== WORK TASK ==
Extract the listing in its entirety, keeping each line identical to the original.

***

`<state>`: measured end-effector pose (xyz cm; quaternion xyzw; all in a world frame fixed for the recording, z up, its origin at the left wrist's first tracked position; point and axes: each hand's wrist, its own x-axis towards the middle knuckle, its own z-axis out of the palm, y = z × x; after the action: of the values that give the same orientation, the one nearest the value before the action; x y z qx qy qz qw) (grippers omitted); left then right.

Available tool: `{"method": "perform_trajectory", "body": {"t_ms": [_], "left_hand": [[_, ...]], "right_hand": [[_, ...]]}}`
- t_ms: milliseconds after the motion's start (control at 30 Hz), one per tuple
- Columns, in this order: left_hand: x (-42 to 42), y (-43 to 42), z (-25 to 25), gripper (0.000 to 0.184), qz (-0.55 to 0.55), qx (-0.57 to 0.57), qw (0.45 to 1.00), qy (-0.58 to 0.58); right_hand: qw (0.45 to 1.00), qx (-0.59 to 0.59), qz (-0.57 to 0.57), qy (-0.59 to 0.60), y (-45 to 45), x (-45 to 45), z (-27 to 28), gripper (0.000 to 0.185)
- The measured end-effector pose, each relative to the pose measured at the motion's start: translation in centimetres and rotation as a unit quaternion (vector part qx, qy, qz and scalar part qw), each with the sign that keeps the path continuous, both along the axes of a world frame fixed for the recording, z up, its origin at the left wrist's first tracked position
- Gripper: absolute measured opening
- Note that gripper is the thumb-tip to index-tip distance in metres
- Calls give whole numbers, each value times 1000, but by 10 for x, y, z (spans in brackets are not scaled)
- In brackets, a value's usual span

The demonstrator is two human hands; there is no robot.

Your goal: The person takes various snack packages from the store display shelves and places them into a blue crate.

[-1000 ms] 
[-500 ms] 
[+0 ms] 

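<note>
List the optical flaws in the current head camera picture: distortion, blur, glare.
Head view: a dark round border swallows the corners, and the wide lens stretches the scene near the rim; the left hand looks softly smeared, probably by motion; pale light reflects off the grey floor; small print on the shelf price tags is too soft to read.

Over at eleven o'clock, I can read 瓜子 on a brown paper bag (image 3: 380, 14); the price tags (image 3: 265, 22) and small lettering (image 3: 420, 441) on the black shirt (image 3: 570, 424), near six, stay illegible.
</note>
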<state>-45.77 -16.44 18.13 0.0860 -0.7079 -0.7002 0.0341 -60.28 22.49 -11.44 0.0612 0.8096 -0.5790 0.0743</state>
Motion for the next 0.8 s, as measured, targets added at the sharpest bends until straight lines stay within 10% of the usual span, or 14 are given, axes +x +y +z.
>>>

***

== TASK OUTPUT ==
`<state>`: measured end-effector pose (xyz cm; quaternion xyzw; all in a world frame fixed for the recording, z up, its origin at the left wrist's first tracked position; point and axes: each hand's wrist, its own x-axis towards the middle knuckle, its own z-axis out of the palm, y = z × x; after the action: of the values that give the same orientation, the one nearest the value before the action; x y z qx qy qz qw) (grippers omitted); left then right.

Available tool: `{"method": "perform_trajectory", "body": {"t_ms": [_], "left_hand": [[_, ...]], "right_hand": [[_, ...]]}}`
- t_ms: milliseconds after the motion's start (control at 30 Hz), one per tuple
- Columns, in this order: left_hand: x (-42 to 42), y (-43 to 42), z (-25 to 25), gripper (0.000 to 0.184), qz (-0.55 to 0.55), qx (-0.57 to 0.57), qw (0.45 to 1.00), qy (-0.58 to 0.58); right_hand: qw (0.45 to 1.00), qx (-0.59 to 0.59), qz (-0.57 to 0.57), qy (-0.59 to 0.60), y (-45 to 45), x (-45 to 45), z (-27 to 28), gripper (0.000 to 0.185)
- The measured end-effector pose, each relative to the pose measured at the motion's start: translation in centimetres and rotation as a unit quaternion (vector part qx, qy, qz and scalar part qw), each with the sign that keeps the path continuous, both along the axes of a world frame fixed for the recording, z up, its origin at the left wrist's first tracked position
- Gripper: absolute measured opening
- Note that gripper is the thumb-tip to index-tip distance in metres
- Calls give whole numbers, each value times 1000, but by 10 for x, y, z (spans in brackets are not scaled)
- In brackets, a value's usual span

The demonstrator is two human hands; there is no robot.

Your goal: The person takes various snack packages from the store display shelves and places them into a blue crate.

[-1000 ms] 
[-500 ms] 
[+0 ms] 

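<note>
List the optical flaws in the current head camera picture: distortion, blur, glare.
Head view: a dark round border swallows the corners, and the wide lens stretches the scene near the rim; the left hand looks softly smeared, probably by motion; pale light reflects off the grey floor; small print on the shelf price tags is too soft to read.

Over at eleven o'clock, I can read 瓜子 on a brown paper bag (image 3: 380, 14); the price tags (image 3: 265, 22) and small lettering (image 3: 420, 441) on the black shirt (image 3: 570, 424), near six, stay illegible.
</note>
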<state>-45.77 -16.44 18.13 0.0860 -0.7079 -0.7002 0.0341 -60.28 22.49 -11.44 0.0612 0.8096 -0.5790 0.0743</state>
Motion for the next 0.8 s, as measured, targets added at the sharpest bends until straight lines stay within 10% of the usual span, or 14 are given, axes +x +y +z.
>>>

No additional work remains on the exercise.